**Task details**. Nothing in the records may be dropped or altered when you repeat them.

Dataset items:
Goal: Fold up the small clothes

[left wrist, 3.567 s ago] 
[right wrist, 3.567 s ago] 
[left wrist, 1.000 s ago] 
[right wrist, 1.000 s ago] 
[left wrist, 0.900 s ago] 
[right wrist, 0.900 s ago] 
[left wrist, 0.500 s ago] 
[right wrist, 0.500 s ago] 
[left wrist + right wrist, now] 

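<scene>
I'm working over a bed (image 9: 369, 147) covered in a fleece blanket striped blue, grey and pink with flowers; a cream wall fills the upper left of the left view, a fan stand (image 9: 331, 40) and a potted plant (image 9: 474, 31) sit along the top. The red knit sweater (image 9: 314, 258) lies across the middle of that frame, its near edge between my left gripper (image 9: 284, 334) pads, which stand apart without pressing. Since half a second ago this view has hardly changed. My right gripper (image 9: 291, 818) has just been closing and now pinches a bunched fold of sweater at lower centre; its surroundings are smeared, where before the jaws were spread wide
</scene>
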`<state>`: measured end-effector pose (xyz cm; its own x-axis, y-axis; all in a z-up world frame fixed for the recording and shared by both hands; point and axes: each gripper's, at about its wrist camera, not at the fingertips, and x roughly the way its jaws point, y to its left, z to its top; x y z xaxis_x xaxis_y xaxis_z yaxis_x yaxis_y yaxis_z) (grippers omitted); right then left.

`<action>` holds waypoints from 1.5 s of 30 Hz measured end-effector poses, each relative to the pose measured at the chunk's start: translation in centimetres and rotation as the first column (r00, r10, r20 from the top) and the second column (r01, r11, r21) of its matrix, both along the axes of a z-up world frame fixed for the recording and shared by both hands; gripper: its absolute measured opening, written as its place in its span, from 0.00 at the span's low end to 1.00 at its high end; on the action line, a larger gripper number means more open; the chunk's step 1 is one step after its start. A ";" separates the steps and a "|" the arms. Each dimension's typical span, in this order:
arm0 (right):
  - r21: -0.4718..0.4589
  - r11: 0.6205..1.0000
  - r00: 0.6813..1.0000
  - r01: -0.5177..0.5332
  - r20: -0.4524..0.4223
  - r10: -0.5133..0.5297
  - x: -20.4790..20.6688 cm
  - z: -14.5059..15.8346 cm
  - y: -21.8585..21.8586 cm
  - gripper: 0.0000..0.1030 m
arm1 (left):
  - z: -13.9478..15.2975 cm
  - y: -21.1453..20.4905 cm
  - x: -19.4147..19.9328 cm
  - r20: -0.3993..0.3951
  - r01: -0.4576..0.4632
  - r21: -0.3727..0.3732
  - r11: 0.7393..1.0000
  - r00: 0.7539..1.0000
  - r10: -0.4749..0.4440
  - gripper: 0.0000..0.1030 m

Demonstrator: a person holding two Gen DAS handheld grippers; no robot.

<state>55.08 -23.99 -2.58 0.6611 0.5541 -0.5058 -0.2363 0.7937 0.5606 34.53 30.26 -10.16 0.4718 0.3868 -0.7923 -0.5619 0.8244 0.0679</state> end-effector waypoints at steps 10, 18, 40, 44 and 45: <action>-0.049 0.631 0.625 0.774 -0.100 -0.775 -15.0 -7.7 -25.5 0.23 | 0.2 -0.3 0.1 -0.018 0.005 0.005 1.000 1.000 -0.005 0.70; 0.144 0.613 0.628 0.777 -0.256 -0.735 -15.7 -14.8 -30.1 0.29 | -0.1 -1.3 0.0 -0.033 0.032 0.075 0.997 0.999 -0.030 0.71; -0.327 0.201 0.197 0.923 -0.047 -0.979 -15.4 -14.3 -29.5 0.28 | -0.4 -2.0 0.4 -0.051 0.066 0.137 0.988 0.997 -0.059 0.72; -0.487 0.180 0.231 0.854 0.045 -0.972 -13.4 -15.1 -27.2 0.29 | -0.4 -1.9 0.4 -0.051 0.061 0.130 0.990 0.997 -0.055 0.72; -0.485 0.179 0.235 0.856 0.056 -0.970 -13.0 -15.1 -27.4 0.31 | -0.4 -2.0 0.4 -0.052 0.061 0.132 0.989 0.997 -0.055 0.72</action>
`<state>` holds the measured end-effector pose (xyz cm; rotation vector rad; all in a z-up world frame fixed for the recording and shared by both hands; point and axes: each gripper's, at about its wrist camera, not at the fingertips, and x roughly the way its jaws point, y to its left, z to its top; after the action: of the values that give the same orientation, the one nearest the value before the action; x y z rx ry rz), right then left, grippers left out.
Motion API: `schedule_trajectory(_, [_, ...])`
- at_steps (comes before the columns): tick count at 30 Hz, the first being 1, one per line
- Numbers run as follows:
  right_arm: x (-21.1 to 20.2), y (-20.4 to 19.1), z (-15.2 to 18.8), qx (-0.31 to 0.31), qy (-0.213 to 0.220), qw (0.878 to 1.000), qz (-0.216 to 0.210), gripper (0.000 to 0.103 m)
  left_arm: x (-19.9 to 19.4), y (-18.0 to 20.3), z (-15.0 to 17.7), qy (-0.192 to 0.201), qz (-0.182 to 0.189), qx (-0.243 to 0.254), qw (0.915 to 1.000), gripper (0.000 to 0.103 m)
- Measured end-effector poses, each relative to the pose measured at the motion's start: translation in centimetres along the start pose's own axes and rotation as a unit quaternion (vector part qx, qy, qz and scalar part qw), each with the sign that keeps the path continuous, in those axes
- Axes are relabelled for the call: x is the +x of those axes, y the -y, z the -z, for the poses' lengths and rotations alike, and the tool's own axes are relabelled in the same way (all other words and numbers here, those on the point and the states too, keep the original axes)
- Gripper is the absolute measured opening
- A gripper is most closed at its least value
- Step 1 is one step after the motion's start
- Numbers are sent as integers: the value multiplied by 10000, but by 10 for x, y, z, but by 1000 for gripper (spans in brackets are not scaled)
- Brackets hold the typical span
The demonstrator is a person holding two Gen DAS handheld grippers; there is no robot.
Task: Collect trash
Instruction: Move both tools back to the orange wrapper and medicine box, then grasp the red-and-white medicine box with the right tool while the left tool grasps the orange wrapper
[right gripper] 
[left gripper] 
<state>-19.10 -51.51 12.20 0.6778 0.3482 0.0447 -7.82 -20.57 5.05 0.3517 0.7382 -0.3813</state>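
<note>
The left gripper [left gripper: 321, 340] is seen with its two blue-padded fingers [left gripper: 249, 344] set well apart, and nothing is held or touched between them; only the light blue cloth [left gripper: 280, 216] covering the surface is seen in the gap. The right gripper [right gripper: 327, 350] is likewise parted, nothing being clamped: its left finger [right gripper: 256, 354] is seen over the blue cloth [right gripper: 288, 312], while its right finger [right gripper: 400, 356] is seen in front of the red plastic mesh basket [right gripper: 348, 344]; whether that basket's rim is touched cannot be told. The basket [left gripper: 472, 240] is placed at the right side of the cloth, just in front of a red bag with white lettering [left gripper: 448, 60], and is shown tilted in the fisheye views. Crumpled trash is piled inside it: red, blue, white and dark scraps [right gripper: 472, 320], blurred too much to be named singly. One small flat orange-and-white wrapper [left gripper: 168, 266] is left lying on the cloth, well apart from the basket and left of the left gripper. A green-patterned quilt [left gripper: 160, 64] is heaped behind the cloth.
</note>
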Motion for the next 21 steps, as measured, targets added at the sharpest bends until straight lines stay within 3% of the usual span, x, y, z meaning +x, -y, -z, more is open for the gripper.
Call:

**Final answer**.
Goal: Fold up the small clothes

[left wrist, 3.567 s ago] 
[right wrist, 3.567 s ago] 
[left wrist, 1.000 s ago] 
[right wrist, 1.000 s ago] 
[left wrist, 0.900 s ago] 
[right wrist, 0.900 s ago] 
[left wrist, 0.500 s ago] 
[right wrist, 0.500 s ago] 
[left wrist + right wrist, now] 

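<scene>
I'm working over a bed (image 9: 369, 147) covered in a fleece blanket striped blue, grey and pink with flowers; a cream wall fills the upper left of the left view, a fan stand (image 9: 331, 40) and a potted plant (image 9: 474, 31) sit along the top. The red knit sweater (image 9: 314, 258) lies across the middle of that frame, its near edge between my left gripper (image 9: 284, 334) pads, which stand apart without pressing. Since half a second ago this view has hardly changed. My right gripper (image 9: 291, 818) has just been closing and now pinches a bunched fold of sweater at lower centre; its surroundings are smeared, where before the jaws were spread wide
</scene>
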`<state>`: measured end-effector pose (xyz cm; its own x-axis, y-axis; all in a z-up world frame fixed for the recording and shared by both hands; point and axes: each gripper's, at about its wrist camera, not at the fingertips, and x roughly the way its jaws point, y to its left, z to its top; x y z xaxis_x xaxis_y xaxis_z yaxis_x yaxis_y yaxis_z) (grippers omitted); right then left.

`<action>` holds waypoints from 1.5 s of 30 Hz measured end-effector poses, each relative to the pose measured at the chunk's start: translation in centimetres and rotation as the first column (r00, r10, r20 from the top) and the second column (r01, r11, r21) of its matrix, both along the axes of a z-up world frame fixed for the recording and shared by both hands; gripper: its absolute measured opening, written as its place in its span, from 0.00 at the span's low end to 1.00 at its high end; on the action line, a larger gripper number means more open; the chunk's step 1 is one step after its start. A ";" separates the steps and a "|" the arms. Each dimension's typical span, in this order:
arm0 (right):
  - r21: -0.4718..0.4589
  - r11: 0.6205..1.0000
  - r00: 0.6813..1.0000
  - r01: -0.5177..0.5332
  - r20: -0.4524..0.4223
  - r10: -0.5133..0.5297
  - x: -20.4790..20.6688 cm
  - z: -14.5059..15.8346 cm
  - y: -21.8585..21.8586 cm
  - gripper: 0.0000..0.1030 m
arm1 (left):
  - z: -13.9478..15.2975 cm
  - y: -21.1453..20.4905 cm
  - x: -19.4147..19.9328 cm
  - r20: -0.3993..0.3951
  - r01: -0.4576..0.4632
  - r21: -0.3727..0.3732
  - r11: 0.7393..1.0000
  - r00: 0.7539..1.0000
  - r10: -0.4749..0.4440
  - gripper: 0.0000..0.1030 m

Demonstrator: a person holding two Gen DAS handheld grippers; no robot.

<state>55.08 -23.99 -2.58 0.6611 0.5541 -0.5058 -0.2363 0.7937 0.5606 34.53 30.26 -10.16 0.4718 0.3868 -0.7923 -0.5619 0.8244 0.0679</state> end-effector waypoints at steps 10, 18, 40, 44 and 45: <action>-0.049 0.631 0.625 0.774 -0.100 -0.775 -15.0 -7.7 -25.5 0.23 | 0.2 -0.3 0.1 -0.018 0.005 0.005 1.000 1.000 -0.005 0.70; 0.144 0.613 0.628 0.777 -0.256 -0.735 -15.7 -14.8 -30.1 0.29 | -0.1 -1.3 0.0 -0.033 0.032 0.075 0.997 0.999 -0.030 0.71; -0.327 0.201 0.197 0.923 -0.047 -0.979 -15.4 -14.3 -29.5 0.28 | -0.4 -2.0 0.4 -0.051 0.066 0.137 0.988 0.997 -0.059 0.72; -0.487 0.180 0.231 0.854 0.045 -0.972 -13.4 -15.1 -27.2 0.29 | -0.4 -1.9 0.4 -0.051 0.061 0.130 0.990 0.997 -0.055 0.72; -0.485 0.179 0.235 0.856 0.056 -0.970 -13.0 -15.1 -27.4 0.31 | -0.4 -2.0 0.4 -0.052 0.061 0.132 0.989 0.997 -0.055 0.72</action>
`<state>` holds the measured end-effector pose (xyz cm; rotation vector rad; all in a z-up world frame fixed for the recording and shared by both hands; point and axes: each gripper's, at about its wrist camera, not at the fingertips, and x roughly the way its jaws point, y to its left, z to its top; after the action: of the values that give the same orientation, the one nearest the value before the action; x y z rx ry rz), right then left, grippers left out.
Motion API: `schedule_trajectory(_, [_, ...])`
- at_steps (comes before the columns): tick count at 30 Hz, the first being 1, one per line
- Numbers run as follows:
  right_arm: x (-21.1 to 20.2), y (-20.4 to 19.1), z (-15.2 to 18.8), qx (-0.31 to 0.31), qy (-0.213 to 0.220), qw (0.878 to 1.000), qz (-0.216 to 0.210), gripper (0.000 to 0.103 m)
  left_arm: x (-19.9 to 19.4), y (-18.0 to 20.3), z (-15.0 to 17.7), qy (-0.192 to 0.201), qz (-0.182 to 0.189), qx (-0.243 to 0.254), qw (0.915 to 1.000), gripper (0.000 to 0.103 m)
- Measured end-effector poses, each relative to the pose measured at the motion's start: translation in centimetres along the start pose's own axes and rotation as a unit quaternion (vector part qx, qy, qz and scalar part qw), each with the sign that keeps the path continuous, in those axes
- Axes are relabelled for the call: x is the +x of those axes, y the -y, z the -z, for the poses' lengths and rotations alike, and the tool's own axes are relabelled in the same way (all other words and numbers here, those on the point and the states too, keep the original axes)
- Gripper is the absolute measured opening
- A gripper is most closed at its least value
- Step 1 is one step after the motion's start
- Numbers are sent as integers: the value multiplied by 10000, but by 10 for x, y, z, but by 1000 for gripper (spans in brackets are not scaled)
- Brackets hold the typical span
The demonstrator is a person holding two Gen DAS handheld grippers; there is no robot.
Task: Collect trash
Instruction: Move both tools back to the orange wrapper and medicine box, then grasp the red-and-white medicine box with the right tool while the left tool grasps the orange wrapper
[right gripper] 
[left gripper] 
<state>-19.10 -51.51 12.20 0.6778 0.3482 0.0447 -7.82 -20.57 5.05 0.3517 0.7382 -0.3813</state>
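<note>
The left gripper [left gripper: 321, 340] is seen with its two blue-padded fingers [left gripper: 249, 344] set well apart, and nothing is held or touched between them; only the light blue cloth [left gripper: 280, 216] covering the surface is seen in the gap. The right gripper [right gripper: 327, 350] is likewise parted, nothing being clamped: its left finger [right gripper: 256, 354] is seen over the blue cloth [right gripper: 288, 312], while its right finger [right gripper: 400, 356] is seen in front of the red plastic mesh basket [right gripper: 348, 344]; whether that basket's rim is touched cannot be told. The basket [left gripper: 472, 240] is placed at the right side of the cloth, just in front of a red bag with white lettering [left gripper: 448, 60], and is shown tilted in the fisheye views. Crumpled trash is piled inside it: red, blue, white and dark scraps [right gripper: 472, 320], blurred too much to be named singly. One small flat orange-and-white wrapper [left gripper: 168, 266] is left lying on the cloth, well apart from the basket and left of the left gripper. A green-patterned quilt [left gripper: 160, 64] is heaped behind the cloth.
</note>
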Motion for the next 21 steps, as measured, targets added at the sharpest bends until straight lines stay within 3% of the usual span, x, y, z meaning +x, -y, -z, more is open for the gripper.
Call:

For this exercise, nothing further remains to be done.